Você já ouviu falar em Café Sombreado? É um tipo de café cultivado literalmente à sombra da mata – protegido dos raios intensos do sol e fazendo com que o solo permaneça rico em nutrientes. Essa forma de cultivo vem tornando os cafezais da Região do Maciço de Baturité mais produtivos e livres de produtos químicos.

Conforme as informações do Sebrae/CE, o café colhido nessa região é puro, 100% arábica e produzido por pequenos agricultores de forma tradicional e artesanal. A forma sustentável de produzir café no Maciço é capaz de gerar, ao mesmo tempo, preservação ambiental, emprego e renda. Os proprietários ainda conseguem manter tradições e o patrimônio cultural vivos na narrativa dos antigos fazendeiros nas casas igualmente centenárias, no café coado, no jeito de ser dessa gente do interior, cheia de sabedoria e poesia.

Com o objetivo de identificar o potencial da cafeicultura na região do Maciço do Baturité, obter a indicação geográfica e promover essa atividade como um patrimônio histórico, cultural, social e econômico no Ceará, a Secretaria do Desenvolvimento Econômico e Trabalho (Sedet), por meio da Secretaria Executiva do Agronegócio (SAN), estabeleceu com um dos seus planos de ação, “A Restruturação e Agregação de Valor da Cafeicultura no Maciço do Baturité”.

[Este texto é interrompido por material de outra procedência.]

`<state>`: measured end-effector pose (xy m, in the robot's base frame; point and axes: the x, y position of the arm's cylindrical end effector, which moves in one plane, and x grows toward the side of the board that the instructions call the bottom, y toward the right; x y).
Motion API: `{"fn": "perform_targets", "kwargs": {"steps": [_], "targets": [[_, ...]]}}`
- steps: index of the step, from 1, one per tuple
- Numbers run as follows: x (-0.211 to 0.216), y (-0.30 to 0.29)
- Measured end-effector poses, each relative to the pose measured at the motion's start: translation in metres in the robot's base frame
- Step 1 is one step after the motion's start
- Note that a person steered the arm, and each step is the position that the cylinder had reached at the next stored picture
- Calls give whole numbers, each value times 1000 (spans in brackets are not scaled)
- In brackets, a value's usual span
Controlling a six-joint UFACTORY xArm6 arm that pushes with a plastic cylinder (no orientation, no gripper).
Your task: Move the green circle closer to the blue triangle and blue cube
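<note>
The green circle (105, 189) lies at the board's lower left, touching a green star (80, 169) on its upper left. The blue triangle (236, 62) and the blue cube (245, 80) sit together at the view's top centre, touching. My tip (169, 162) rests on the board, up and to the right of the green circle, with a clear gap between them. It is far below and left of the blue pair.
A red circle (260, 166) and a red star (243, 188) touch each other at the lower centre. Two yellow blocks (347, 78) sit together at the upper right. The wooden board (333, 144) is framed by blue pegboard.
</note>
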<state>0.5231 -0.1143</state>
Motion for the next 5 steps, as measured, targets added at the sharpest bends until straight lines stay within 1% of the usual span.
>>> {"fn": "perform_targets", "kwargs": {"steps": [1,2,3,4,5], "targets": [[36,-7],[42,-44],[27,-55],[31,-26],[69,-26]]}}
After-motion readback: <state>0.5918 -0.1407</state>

Uma das ações do plano acontecerá nesta quinta-feira (13), às 10 horas, a Live “Resgate e Reconhecimento da Cafeicultura no Maciço de Baturité como Patrimônio Histórico, Social, Cultural, Científico e Econômico”. O secretario Executivo do Agronegócio, Silvio Ribeiro, fará a abertura do encontro virtual, que se repetirá no próximo dia 20 de agosto. Para assistir a Live acesse esse link. “As lives são mais uma ação de divulgação e promoção do agronegócio cearense”, reforça o secretário executivo Sílvio Carlos Ribeiro que já promoveu e participou de diversas lives como as do algodão, do cacau, mel, atum, entre outras.

A primeira Live do café será mediada pela assessora técnica da Sedet, Jeanne Cavalcanti, e terá como palestrantes Lucas Louzada, coordenador do Laboratório de Análise e Pesquisa em Café (LAPC) do Instituto Federal do Espírito Santo; o professor e historiador, sobretudo do Maciço de Baturité, Levi Jucá, e a representante do Sítio São Luís, em Pacoti, que compõe a Rota Verde do Café de Baturité, Laura de Goes.

Segundo Jeanne Cavalcanti, os encontros serão uma oportunidade de mostrar o potencial econômico da atividade no Maciço do Baturité, que este ano completa 198 anos de atividades na ativa. Sobre o plano de ação em andamento na Sedet, Jeanne Cavalcanti explica que o trabalho é “manter a comunicação direta com todos os atores envolvidos de modo que se possa estabelecer as ações necessárias para analisar os potenciais da atividade cafeeira nos municípios do Maciço do Baturité”. Ainda segundo a assessora técnica, esse trabalho culminará em um relatório com as principais informações sobre a atividade, “com dados consistentes para o processo de indicação geográfica”, destaca.

Rota Verde do Café

A Rota Verde do Café é um projeto do Sebrae do Ceará, no Maciço de Baturité, região composta por quatro municípios: Baturité, Mulungu, Guaramiranga e Pacoti. Nove estabelecimentos compõem a Rota: o Museu Ferroviário de Baturité e o Mosteiro dos Jesuítas, em Baturite; os Sítios São Roque, Águas Finas e a Fazenda Floresta, em Guaramiranga; os Sítios São Luís e Nosso Sítio, em Pacoti e o Antiquário Santa Demolição e o Sítio Vale da Biodiversidade, em Mulungu. Todos são abertos a visitação onde é possível observar a cultura e histórias envolvidas na produção do café.